Steve Watson, Infowars

A recent scientific study by Princeton and Northwestern universities, which has gone somewhat under reported in the mainstream media, concludes that the US is now a fully fledged oligarchy.

The paper, entitled Testing Theories of American Politics: Elites, Interest Groups and Average Citizens, notes that America is no longer even a Democracy, which begs the question, how far removed is the country from being the Republic envisioned and painstakingly established by Benjamin Franklin and the founding fathers.

“The central point that emerges from our research is that economic elites and organized groups representing business interests have substantial independent impacts on U.S. government policy, while mass-based interest groups and average citizens have little or no independent influence,” the study notes.

In other words, powerful elites have taken over the country and effectively run the government, it is official. Of the people, by the people, for the people is now a thing of the distant past.

The research undertaken by the universities included the study of close to two thousand government policies enacted over a 21 year period between 1981 and 2002.

Using a framework of political models – Majoritarian Electoral Democracy, Economic Elite Domination, Majoritarian Pluralism and Biased Pluralism – researchers found that the majority of those US policies were specifically designed to benefit wealthy elites.

Policy outcomes “tend to tilt towards the wishes of corporations and business and professional associations,” the research states, meaning the US falls into the category of Biased Pluralism.

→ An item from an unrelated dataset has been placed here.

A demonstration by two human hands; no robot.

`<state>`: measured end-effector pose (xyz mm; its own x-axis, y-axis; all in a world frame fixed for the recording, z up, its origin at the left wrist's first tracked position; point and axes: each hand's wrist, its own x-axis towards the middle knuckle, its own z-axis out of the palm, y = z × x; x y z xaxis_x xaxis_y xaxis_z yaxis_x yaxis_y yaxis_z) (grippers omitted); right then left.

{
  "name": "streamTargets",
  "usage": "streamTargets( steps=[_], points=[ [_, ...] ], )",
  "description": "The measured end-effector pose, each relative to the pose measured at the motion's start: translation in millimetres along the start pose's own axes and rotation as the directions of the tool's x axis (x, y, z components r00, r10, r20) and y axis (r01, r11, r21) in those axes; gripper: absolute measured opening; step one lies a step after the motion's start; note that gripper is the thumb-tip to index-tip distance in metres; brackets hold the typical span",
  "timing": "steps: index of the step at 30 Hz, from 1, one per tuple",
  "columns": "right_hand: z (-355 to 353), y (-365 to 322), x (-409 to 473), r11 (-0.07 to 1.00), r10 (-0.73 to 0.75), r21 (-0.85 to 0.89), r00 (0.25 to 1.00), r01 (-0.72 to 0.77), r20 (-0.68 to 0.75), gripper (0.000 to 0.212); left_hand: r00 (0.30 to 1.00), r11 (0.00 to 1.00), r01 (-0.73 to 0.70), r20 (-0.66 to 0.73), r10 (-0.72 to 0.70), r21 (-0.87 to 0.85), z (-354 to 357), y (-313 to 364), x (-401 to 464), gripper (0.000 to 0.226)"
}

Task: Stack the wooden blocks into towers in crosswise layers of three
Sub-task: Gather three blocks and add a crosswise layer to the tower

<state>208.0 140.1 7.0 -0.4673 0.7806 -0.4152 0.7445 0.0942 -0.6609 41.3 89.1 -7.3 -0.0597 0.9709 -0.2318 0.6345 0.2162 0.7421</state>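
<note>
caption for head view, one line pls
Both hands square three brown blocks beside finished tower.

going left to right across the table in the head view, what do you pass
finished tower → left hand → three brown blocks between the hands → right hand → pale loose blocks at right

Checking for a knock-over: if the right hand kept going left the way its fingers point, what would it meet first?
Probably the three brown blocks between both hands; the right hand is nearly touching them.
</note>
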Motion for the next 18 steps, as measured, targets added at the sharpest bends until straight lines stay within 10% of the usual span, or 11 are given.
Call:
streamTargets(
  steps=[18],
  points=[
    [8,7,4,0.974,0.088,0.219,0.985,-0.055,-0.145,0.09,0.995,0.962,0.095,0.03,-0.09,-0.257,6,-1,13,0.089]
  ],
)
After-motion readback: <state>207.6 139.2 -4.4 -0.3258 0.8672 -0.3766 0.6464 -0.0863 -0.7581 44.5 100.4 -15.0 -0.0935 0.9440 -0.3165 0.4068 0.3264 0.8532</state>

Researchers concluded that the reason for the trend is that policies are made by special interest groups rather than by politicians acting on behalf of average Americans.

“When a majority of citizens disagrees with economic elites and/or with organized interests, they generally lose.” the study also notes.

“In the United States, our findings indicate, the majority does not rule — at least not in the causal sense of actually determining policy outcomes.”

“Moreover, because of the strong status quo bias built into the U.S. political system, even when fairly large majorities of Americans favor policy change, they generally do not get it.” the study also notes.

The study points toward the conclusion that the US is nothing more than an illusion of democracy.

“Americans do enjoy many features central to democratic governance, such as regular elections, freedom of speech and association” the study notes, while warning “we believe that if policymaking is dominated by powerful business organizations and a small number of affluent Americans, then America’s claims to being a democratic society are seriously threatened.”

The authors of the study, Martin Gilens and Benjamin I. Page concur that the will or opinion of the majority in the US has no effect on the way government is run.

“The preferences of the average American appear to have only a minuscule, near-zero, statistically non-significant impact upon public policy.”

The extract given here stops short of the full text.